Calcolatore
Quando usarlo
Il volume di una struttura pelvica si stima dal prodotto dei tre diametri ortogonali per il coefficiente 0,523, che corrisponde a π/6 e assume una geometria di ellissoide prolato. È la formula impiegata nella terminologia ecografica standardizzata per ovaio, utero, miomi e formazioni cistiche.
Il valore aggiunto rispetto al singolo diametro è rilevante nel follow-up: il volume varia con il cubo delle dimensioni lineari, per cui un incremento apparentemente modesto del diametro corrisponde a una crescita volumetrica sostanziale. Un aumento del 26% del diametro medio raddoppia il volume.
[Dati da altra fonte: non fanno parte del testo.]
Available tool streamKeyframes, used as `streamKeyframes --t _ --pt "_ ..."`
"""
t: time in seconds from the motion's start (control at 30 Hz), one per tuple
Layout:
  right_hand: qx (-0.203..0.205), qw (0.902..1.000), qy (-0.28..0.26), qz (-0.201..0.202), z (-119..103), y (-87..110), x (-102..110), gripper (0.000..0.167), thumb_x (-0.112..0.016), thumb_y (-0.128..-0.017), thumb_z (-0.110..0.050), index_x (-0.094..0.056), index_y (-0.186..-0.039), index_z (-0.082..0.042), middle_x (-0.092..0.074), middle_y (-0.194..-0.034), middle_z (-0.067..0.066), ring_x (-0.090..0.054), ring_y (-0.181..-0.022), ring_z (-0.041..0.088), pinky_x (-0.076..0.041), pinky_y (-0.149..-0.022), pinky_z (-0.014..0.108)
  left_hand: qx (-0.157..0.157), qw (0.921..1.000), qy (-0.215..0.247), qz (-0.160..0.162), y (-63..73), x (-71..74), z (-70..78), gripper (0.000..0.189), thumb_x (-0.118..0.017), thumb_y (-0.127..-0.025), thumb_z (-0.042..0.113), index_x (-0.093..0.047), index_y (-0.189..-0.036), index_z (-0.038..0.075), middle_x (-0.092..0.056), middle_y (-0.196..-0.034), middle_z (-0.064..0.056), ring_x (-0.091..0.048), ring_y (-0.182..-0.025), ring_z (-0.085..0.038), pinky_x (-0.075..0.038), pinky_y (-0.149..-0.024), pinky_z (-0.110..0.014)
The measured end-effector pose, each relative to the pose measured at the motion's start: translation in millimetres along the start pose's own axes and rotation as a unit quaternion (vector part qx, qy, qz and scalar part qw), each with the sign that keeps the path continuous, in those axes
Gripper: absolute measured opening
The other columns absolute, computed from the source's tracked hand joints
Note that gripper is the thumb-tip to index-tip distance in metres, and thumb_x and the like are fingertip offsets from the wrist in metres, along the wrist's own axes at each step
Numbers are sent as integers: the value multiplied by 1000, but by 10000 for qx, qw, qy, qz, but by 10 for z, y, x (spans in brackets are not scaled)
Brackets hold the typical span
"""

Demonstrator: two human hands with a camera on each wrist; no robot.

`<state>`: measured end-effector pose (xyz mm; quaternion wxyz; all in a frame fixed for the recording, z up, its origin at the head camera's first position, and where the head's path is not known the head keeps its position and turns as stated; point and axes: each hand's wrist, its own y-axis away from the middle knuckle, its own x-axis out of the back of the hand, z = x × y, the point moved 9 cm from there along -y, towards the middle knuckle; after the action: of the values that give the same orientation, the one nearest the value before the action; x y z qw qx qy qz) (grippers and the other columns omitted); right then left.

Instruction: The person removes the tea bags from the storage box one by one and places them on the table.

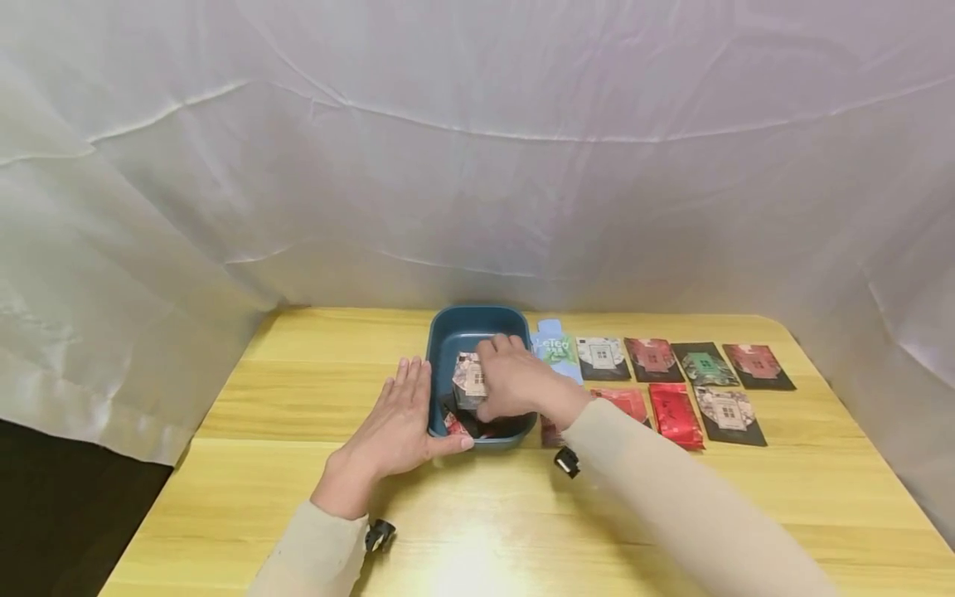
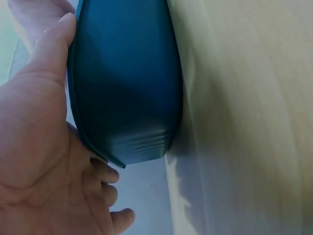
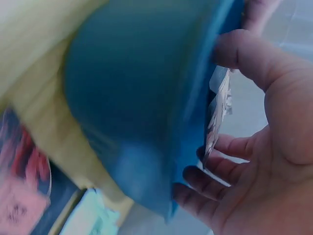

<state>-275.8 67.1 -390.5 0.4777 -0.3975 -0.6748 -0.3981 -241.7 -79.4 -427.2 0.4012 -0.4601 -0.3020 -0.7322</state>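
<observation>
A deep teal plastic bin [image 1: 477,325] stands at the back middle of the wooden table. My left hand [image 1: 391,419] rests along its left rim, fingers straight and thumb stretched over the near corner. Inside the bin reaches my right hand [image 1: 518,377], holding a sachet with a pink floral print [image 1: 468,377] between thumb and fingers. The right wrist view shows this sachet [image 3: 217,117] edge-on beside the bin's rim. Beneath it lie dark and red sachets [image 1: 454,424], partly hidden by the sachet and the hand.
Right of the bin, flat packets lie in two rows. They include a light blue pouch [image 1: 555,352], a white-and-black sachet [image 1: 602,358], a green-and-black one [image 1: 705,365] and a shiny red packet [image 1: 676,416]. My right forearm covers part of the near row. A pale curtain [image 1: 477,207] hangs behind.
</observation>
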Motion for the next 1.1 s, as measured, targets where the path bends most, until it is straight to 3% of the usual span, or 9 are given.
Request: streamKeyframes --t 0.13,0.3,0.4,0.57,0.77,0.9,1.1 --pt "189 9995 -88 222 133 153 161 75 -89 -74 -33 -52 -132 -3 -52 -130 15 -46 -115 31 -49 -99 45 -12 10000 -89 -35 -45 3 1 137 -60 -83 88 -5 -166 -6 1 -175 -25 5 -164 -39 -11 -132 -57" --pt "146 9986 -281 415 348 368 298 72 -88 -77 -34 -50 -130 -5 -49 -142 17 -45 -129 35 -48 -108 50 40 9999 -152 -41 -75 9 -57 138 -62 -82 88 -6 -166 -6 -1 -175 -25 3 -164 -39 -11 -132 -58" --pt "98 9984 -310 466 466 498 329 80 -88 -77 -34 -47 -139 -2 -46 -149 19 -42 -138 38 -45 -113 54 82 9997 -237 -66 -63 12 -111 139 -62 -81 89 -7 -166 -6 -3 -175 -26 2 -164 -40 -12 -131 -59" --pt "133 9976 -245 631 634 702 402 82 -89 -77 -31 -47 -141 -1 -45 -152 22 -42 -141 41 -45 -112 59 70 9992 -391 -77 -57 52 -181 137 -61 -82 88 -8 -166 -7 -5 -175 -27 -1 -164 -41 -13 -131 -60" --pt "356 9951 208 901 803 901 417 89 -92 -71 -29 -49 -143 1 -54 -140 21 -52 -129 40 -48 -108 60 74 9993 -337 -172 -77 75 -241 136 -63 -83 86 -8 -166 -7 -5 -174 -27 0 -164 -42 -13 -131 -61" --pt "457 9953 258 809 939 994 357 92 -92 -69 -27 -49 -144 4 -56 -138 21 -54 -126 39 -48 -109 59 102 9995 -227 -219 -95 84 -301 137 -65 -83 85 -7 -166 -8 -6 -174 -28 0 -163 -42 -13 -131 -61" --pt "199 9984 56 527 1248 1120 278 97 -93 -70 -26 -44 -149 3 -52 -140 21 -50 -130 40 -50 -103 60 59 9995 -160 -250 -127 95 -357 136 -66 -84 82 -7 -165 -9 -6 -174 -29 -1 -163 -44 -13 -130 -62"
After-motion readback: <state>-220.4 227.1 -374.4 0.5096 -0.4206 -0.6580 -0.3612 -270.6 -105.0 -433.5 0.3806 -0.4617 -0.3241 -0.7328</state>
Soglie di riferimento per il volume ovarico
| Contesto | Soglia | Significato |
|---|---|---|
| Premenopausa | > 20 mL | Limite superiore di normalità |
| Postmenopausa | > 10 mL | Limite superiore di normalità |
| Morfologia policistica | ≥ 10 mL | Criterio volumetrico, sonda endovaginale ≥ 8 MHz |
Le prime due soglie rispondono alla domanda «questo ovaio è anormalmente grande?»; la terza risponde a «questo ovaio ha morfologia policistica?». Sono domande distinte e le soglie non vanno sovrapposte. Il criterio volumetrico di morfologia policistica non è applicabile entro otto anni dal menarca, in corso di contraccezione ormonale, né in presenza di corpo luteo, cisti o follicoli dominanti.
Limiti da conoscere
- La formula assume una geometria regolare. In presenza di strutture irregolari, lobulate o multiloculari l'errore è considerevole e il volume perde significato.
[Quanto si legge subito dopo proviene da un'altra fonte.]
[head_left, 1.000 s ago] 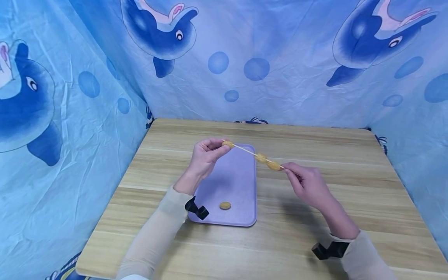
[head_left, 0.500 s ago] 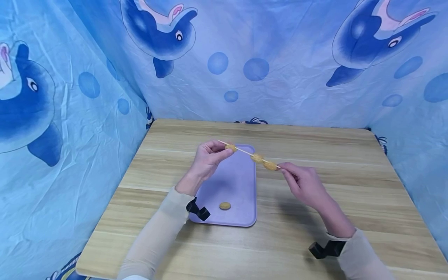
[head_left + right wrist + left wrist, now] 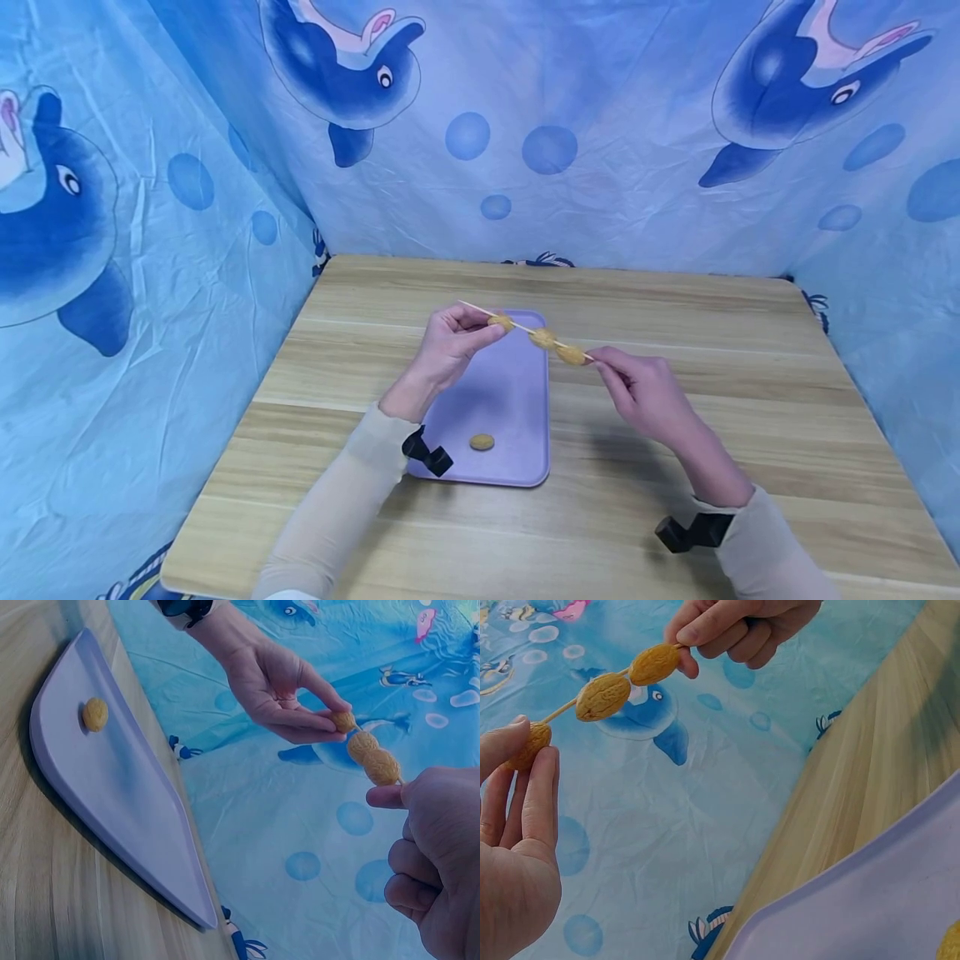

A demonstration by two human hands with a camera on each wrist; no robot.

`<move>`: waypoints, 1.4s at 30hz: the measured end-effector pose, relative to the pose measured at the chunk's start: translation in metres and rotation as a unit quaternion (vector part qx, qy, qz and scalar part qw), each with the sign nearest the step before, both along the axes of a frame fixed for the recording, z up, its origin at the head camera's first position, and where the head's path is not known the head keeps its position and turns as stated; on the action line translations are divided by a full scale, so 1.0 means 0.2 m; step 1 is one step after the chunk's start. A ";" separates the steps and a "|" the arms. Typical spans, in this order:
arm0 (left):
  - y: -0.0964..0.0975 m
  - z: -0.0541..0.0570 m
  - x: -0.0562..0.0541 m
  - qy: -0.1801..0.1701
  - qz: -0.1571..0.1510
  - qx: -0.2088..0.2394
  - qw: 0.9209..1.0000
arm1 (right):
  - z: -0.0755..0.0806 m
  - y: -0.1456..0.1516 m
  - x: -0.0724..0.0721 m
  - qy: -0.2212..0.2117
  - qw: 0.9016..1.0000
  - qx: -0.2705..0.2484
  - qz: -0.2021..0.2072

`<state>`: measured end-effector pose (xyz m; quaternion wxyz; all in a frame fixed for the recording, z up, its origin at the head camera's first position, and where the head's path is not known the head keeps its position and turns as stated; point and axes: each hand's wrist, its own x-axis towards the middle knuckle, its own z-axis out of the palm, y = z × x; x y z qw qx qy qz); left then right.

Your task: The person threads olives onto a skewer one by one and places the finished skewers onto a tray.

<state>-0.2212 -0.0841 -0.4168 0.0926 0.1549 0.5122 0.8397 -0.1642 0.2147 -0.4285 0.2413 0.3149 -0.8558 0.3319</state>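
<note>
A thin wooden skewer (image 3: 520,327) is held in the air between my two hands, sloping down toward the right in the head view. My left hand (image 3: 446,346) pinches a wrinkled yellow oval piece (image 3: 532,747), like dried fruit, between thumb and fingers. The skewer passes through this piece, its tip sticking out to the left. Two similar pieces, a middle one (image 3: 603,697) and a right one (image 3: 654,664), are threaded further along, end to end. My right hand (image 3: 648,396) pinches the skewer's other end, just past the right piece.
Below my left hand, a pale purple tray (image 3: 517,400) lies on the wooden table (image 3: 645,542). One loose yellow oval piece (image 3: 482,442) rests near the tray's front edge. A blue cloth with printed dolphins (image 3: 510,83) hangs behind and at both sides.
My right hand has moved left with the skewer. The left piece has slid further along it, closer to the other two, and more of the tip shows beyond my left hand.
</note>
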 end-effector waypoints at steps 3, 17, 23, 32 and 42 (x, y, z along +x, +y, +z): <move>0.01 0.00 0.00 0.005 -0.001 -0.004 1.000 | 0.00 -0.01 0.00 -0.005 1.000 0.001 0.000; 0.02 -0.01 0.01 0.028 0.008 -0.036 0.999 | 0.00 -0.03 0.00 -0.004 1.000 -0.005 0.008; 0.01 -0.02 0.02 0.043 0.004 -0.084 0.995 | 0.00 -0.01 0.00 -0.018 1.000 -0.003 0.011; -0.12 -0.17 0.10 0.165 -0.062 -0.461 0.870 | 0.00 0.11 0.01 -0.034 0.999 -0.005 -0.002; -0.14 -0.30 0.20 0.219 -0.165 -0.610 0.743 | 0.00 0.19 0.02 -0.040 0.999 0.003 -0.020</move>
- L'errore relativo è amplificato dal fatto che i tre diametri si moltiplicano: un errore del 5% su ciascuna misura si traduce in un errore di circa il 16% sul volume.
- Il volume uterino non ha soglie di normalità condivise e dipende da parità, età e fase del ciclo.
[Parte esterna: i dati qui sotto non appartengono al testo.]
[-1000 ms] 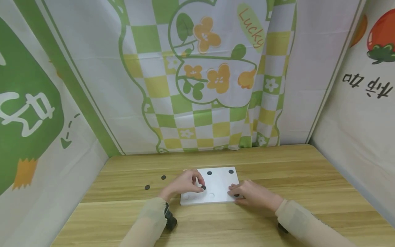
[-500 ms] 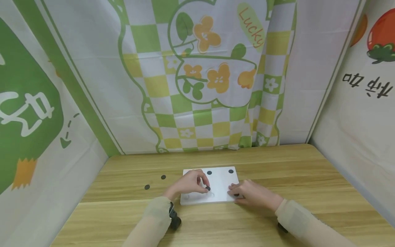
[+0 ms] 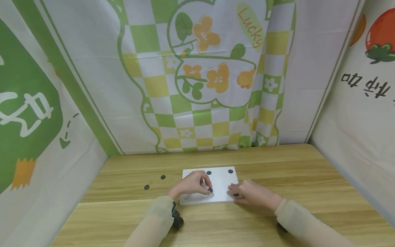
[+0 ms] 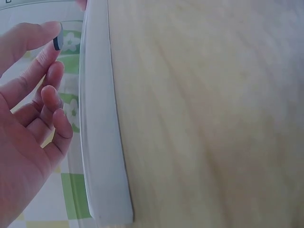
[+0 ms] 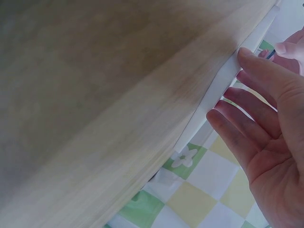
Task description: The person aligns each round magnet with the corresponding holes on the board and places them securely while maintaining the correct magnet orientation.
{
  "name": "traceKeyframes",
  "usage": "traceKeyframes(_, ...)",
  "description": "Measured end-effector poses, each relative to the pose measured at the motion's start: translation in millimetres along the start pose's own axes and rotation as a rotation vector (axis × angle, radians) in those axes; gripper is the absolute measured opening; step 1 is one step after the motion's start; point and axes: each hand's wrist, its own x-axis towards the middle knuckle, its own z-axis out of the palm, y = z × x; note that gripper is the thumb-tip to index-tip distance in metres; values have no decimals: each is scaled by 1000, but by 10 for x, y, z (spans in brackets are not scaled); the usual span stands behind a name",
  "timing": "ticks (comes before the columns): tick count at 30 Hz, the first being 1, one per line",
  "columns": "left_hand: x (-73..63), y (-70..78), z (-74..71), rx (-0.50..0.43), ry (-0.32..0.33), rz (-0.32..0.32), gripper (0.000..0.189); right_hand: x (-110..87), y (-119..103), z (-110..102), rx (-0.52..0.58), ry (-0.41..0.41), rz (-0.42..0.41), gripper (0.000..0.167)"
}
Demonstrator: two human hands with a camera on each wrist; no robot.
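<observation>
1. The left hand [image 3: 193, 183] was clamped, thumb against forefinger, on a disc [image 3: 210, 190]; this grip hung over the board [image 3: 222, 181].
2. The key relation: a recess [image 3: 211, 195] lay just on the near side of the grip, almost under the disc (whether the two touched, I couldn't tell). The disc, being round, had no long axis; the board's ran left to right. The left hand was the nearer one.
3. To the right of the grip, the right hand [image 3: 248, 191] rested on the board's right end, fingers relaxed and apart, partly hiding a seated disc [image 3: 236, 195].
4. Beyond the grip sat two far discs [image 3: 208, 173] on the board; to its left, two loose discs [image 3: 163, 177] lay on the desk [image 3: 123, 212].
5. The left wrist view showed the pinched disc as a dark band with a paler side; the head view gave only a dark spot, yet it alone showed the recess and loose discs.
</observation>
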Motion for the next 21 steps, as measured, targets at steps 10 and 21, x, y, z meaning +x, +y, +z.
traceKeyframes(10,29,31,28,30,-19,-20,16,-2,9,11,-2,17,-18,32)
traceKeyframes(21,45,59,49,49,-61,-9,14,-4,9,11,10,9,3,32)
- Il volume di una formazione annessiale non contribuisce alla diagnosi differenziale fra benignità e malignità, che si fonda sui descrittori morfologici e vascolari.
- Nel confronto fra esami successivi le misure devono provenire dallo stesso operatore e dalla stessa metodica, altrimenti la variazione osservata può riflettere la variabilità della misura anziché una crescita reale.